### WHAT NEEDS TO BE DONE
Each line of the listing below must be set down exactly.

### RECORDED INFORMATION
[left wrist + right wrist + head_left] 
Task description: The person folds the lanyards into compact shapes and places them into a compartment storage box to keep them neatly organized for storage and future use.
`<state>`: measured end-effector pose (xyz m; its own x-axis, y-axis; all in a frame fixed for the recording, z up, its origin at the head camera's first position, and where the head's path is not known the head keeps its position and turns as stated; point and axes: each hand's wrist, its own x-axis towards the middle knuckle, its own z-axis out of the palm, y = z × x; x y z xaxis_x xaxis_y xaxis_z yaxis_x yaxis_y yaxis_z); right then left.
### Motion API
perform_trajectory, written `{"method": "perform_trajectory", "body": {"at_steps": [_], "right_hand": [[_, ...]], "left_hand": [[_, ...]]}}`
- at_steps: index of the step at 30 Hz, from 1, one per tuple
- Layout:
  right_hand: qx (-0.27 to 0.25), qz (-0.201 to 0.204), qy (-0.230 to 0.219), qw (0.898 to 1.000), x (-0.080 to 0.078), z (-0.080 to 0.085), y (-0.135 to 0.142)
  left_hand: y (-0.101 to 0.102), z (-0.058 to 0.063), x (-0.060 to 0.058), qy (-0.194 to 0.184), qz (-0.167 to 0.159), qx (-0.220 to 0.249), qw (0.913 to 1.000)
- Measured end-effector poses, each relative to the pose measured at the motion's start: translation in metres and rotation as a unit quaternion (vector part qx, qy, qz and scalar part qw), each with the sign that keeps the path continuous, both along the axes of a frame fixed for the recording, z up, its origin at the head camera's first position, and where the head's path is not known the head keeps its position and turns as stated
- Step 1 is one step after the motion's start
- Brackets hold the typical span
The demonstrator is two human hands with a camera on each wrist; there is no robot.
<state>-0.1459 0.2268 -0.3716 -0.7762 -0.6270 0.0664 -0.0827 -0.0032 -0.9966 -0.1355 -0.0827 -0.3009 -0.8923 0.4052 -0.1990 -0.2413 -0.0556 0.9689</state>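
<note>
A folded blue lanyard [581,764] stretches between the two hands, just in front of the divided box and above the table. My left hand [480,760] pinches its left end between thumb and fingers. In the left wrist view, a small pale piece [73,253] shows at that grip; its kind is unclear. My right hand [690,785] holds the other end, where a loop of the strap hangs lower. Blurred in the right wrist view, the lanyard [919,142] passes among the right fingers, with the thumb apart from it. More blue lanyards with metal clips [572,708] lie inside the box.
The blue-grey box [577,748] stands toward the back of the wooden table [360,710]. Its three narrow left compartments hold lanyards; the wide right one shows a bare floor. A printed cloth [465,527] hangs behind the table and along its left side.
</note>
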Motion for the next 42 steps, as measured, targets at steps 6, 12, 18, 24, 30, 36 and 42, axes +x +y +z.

### TASK OUTPUT
[left wrist + right wrist + head_left] 
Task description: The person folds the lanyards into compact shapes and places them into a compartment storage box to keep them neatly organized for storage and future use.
`<state>`: measured end-effector pose (xyz m; its own x-axis, y-axis; all in a frame fixed for the recording, z up, its origin at the head camera's first position, and where the head's path is not known the head keeps its position and turns as stated; point and axes: each hand's wrist, its own x-axis towards the middle knuckle, its own z-axis out of the palm, y = z × x; x y z xaxis_x xaxis_y xaxis_z yaxis_x yaxis_y yaxis_z); right then left.
### Motion API
perform_trajectory, written `{"method": "perform_trajectory", "body": {"at_steps": [_], "right_hand": [[_, ...]], "left_hand": [[_, ...]]}}`
- at_steps: index of the step at 30 Hz, from 1, one per tuple
- Layout:
  right_hand: qx (-0.27 to 0.25), qz (-0.201 to 0.204), qy (-0.230 to 0.219), qw (0.898 to 1.000), x (-0.080 to 0.078), z (-0.080 to 0.085), y (-0.135 to 0.142)
  left_hand: y (-0.101 to 0.102), z (-0.058 to 0.063), x (-0.060 to 0.058), qy (-0.194 to 0.184), qz (-0.167 to 0.159), qx (-0.220 to 0.249), qw (0.913 to 1.000)
- Measured end-effector poses, each relative to the pose measured at the motion's start: translation in metres and rotation as a unit quaternion (vector part qx, qy, qz and scalar part qw), each with the sign that keeps the path continuous, both along the axes of a frame fixed for the recording, z up, its origin at the head camera's first position, and where the head's path is not known the head keeps its position and turns as stated
- Step 1 is one step after the motion's start
- Brackets hold the typical span
The demonstrator is two human hands with a camera on each wrist; there is no robot.
<state>-0.1459 0.2268 -0.3716 -0.7762 -0.6270 0.0664 -0.0827 -0.0032 -0.9966 -0.1355 -0.0827 -0.3009 -0.8923 0.4052 -0.1990 -0.2413 -0.0556 0.9689</state>
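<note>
A folded blue lanyard [581,764] stretches between the two hands, just in front of the divided box and above the table. My left hand [480,760] pinches its left end between thumb and fingers. In the left wrist view, a small pale piece [73,253] shows at that grip; its kind is unclear. My right hand [690,785] holds the other end, where a loop of the strap hangs lower. Blurred in the right wrist view, the lanyard [919,142] passes among the right fingers, with the thumb apart from it. More blue lanyards with metal clips [572,708] lie inside the box.
The blue-grey box [577,748] stands toward the back of the wooden table [360,710]. Its three narrow left compartments hold lanyards; the wide right one shows a bare floor. A printed cloth [465,527] hangs behind the table and along its left side.
</note>
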Motion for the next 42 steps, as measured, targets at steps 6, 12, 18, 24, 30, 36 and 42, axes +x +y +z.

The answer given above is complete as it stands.